Aaron had a knife and used it and I bet he wasn’t worried about infections. And a scalpel didn’t help him when he had to break his own bones. He probably could have done a neater job with a scalpel, though. He hiked his own hike, then had to cut himself out of it!:lol

Tyger

#16

maybe thats what that tiny saw on my swiss army knife is for, for sawing thru bones. it sure as heck isnt for cutting firewood

big boy

#17

Hey Big Boy–it’s nice to see that someone else shares my dry sense of humor:happy

Eagle Eye

#18

I am a practicing general surgeon, for the past 20 years. I know about wounds and scalpels. I have hiked 800+mi of the trail. Here is the real deal: There is no physical reason to carry a scalpel on the trail. If I were on the trail and you were injured and had a scalpel, I would offer to help you by taking away the scalpel and then doing all the appropriate first aid measures and get you the heck outta the woods. There is no use for it unless you want to cut your cheese block with it, and then you are risking cutting a finger or two with it.
Another misconception I want to clear up: Wounds are only closed to make the cut look better when healed. The risk in closing a wound is to CAUSE infection beneath the closed skin. We treat many injuries by OPENING the wounds enough to allow the area to be cleansed. Cuts in a non sterile environment are different from ones in the operating room where we have optimized the cleanliness PRIOR to making the cut. That is why we risk closing those wounds, and still, there is a 1% risk of infection. I would not close a wound in the field. I actually fell last year, gashing a 1 inch cut on the knuckle area of my right index finger. Here is how I treated it: 1. Rinsed off the blood and dirt with my water bottle to see how deep it went (down to the tendon). 2. Held pressure on the area to stop the bleeding 3.Applied bandage (actually the best bandage was simply DUCT TAPE) to loosely approximate the skin edges to keep the wound from moving around too much, using the duct tape to provide a compressive effect to prevent further bleeding.
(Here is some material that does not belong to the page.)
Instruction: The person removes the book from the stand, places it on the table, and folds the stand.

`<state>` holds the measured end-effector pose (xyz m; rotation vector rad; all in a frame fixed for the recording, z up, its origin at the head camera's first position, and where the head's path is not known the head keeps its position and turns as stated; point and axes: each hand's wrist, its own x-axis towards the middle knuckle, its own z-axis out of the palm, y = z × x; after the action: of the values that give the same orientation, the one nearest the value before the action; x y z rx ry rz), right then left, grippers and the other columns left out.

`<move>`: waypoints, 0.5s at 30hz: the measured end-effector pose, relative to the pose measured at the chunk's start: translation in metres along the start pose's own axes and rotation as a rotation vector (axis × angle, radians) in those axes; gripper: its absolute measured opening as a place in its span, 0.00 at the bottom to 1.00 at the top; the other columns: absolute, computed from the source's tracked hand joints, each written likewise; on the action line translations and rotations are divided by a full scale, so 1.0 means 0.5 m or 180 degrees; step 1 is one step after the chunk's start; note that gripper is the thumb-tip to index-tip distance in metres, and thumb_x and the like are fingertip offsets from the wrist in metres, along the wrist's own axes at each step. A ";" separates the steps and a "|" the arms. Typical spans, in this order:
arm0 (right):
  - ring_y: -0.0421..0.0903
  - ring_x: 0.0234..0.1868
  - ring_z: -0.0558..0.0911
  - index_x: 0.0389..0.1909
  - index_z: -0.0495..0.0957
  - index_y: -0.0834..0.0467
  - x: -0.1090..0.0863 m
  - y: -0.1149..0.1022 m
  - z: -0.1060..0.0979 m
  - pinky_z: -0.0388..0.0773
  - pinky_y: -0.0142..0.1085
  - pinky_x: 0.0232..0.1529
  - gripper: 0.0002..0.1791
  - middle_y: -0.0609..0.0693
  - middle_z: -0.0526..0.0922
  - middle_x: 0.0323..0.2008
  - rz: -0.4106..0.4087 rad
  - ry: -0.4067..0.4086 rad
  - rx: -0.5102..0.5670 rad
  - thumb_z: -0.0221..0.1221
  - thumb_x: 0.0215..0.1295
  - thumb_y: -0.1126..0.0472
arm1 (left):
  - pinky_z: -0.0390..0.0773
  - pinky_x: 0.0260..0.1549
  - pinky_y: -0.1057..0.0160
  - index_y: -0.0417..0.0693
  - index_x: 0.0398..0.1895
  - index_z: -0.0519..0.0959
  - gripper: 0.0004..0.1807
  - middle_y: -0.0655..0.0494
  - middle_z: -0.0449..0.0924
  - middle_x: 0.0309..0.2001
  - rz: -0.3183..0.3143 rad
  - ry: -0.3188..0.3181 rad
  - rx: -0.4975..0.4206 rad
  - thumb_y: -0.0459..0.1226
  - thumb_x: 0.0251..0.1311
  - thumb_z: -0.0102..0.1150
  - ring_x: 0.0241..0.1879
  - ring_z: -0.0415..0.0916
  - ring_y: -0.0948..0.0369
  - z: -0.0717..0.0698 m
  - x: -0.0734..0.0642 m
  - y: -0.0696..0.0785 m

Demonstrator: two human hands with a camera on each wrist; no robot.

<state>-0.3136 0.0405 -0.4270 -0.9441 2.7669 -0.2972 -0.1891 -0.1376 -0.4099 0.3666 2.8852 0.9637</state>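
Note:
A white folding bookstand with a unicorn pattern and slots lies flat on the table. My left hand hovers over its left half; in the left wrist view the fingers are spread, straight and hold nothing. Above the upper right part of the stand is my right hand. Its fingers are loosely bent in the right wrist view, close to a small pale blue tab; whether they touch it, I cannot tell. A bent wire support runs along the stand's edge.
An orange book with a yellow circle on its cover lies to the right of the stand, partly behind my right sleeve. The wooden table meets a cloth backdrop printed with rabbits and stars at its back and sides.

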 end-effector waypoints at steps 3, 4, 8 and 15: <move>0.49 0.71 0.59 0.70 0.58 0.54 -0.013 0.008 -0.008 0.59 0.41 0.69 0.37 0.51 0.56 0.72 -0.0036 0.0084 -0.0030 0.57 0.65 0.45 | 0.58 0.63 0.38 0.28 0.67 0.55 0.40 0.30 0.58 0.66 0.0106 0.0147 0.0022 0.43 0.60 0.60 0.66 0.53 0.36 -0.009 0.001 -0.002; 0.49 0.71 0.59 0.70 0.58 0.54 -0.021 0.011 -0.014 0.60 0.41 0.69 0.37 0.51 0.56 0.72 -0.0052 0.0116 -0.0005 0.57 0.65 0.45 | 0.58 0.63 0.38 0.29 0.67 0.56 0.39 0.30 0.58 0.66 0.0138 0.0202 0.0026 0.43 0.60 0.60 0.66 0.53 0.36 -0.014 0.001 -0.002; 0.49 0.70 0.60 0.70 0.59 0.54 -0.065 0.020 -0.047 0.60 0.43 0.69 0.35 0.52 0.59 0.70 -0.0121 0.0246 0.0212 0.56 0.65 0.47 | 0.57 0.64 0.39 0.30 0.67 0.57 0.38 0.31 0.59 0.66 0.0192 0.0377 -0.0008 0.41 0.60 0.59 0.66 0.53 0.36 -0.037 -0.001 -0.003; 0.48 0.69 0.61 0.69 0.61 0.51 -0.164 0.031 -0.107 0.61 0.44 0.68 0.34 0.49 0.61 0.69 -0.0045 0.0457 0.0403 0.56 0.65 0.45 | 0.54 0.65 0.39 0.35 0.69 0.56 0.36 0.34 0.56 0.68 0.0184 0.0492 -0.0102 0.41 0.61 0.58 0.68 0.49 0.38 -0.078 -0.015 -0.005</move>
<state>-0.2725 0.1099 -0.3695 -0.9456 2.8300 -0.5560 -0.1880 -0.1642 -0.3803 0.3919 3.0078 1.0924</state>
I then resumed my hike, and hiked on for another 7 days. After 2 or 3, I gently removed the tape and replaced it. At the conclusion of my hike, my wound was healed.
Wounds of this sort will most likely not get infected if allowed to drain adequately, but if become infected it would normally be a few DAYS after the injury (like 4 or 5). You would see increasing redness, swelling, and tenderness at that time which would indicate that infection is present. You should seek medical attention for these injuries as soon as possible, but if it is more than six hours beyond the time of the injury, I would normally NOT close the would if I were the MD, but just treat it with cleansing in water and clean bandages. Remember fellow hikers, before 1945 there were no antibiotics, and before the civil war, there was no real surgery done with wound closure. The human race did not fail to survive because these things were not available. Infection was treated by opening the wound, and it worked. So closing wounds isnt necessary, but is cosmetic. Bleeding is controlled not by thread, but by compression or in extreme cases, by ligation or cauterization. Civil war amputations consisted of 1. Chop off the leg with a saw or ax 2.Sear the end shut with an iron heated in a wood fire 3. Let the wound heal itself, no need for sutures.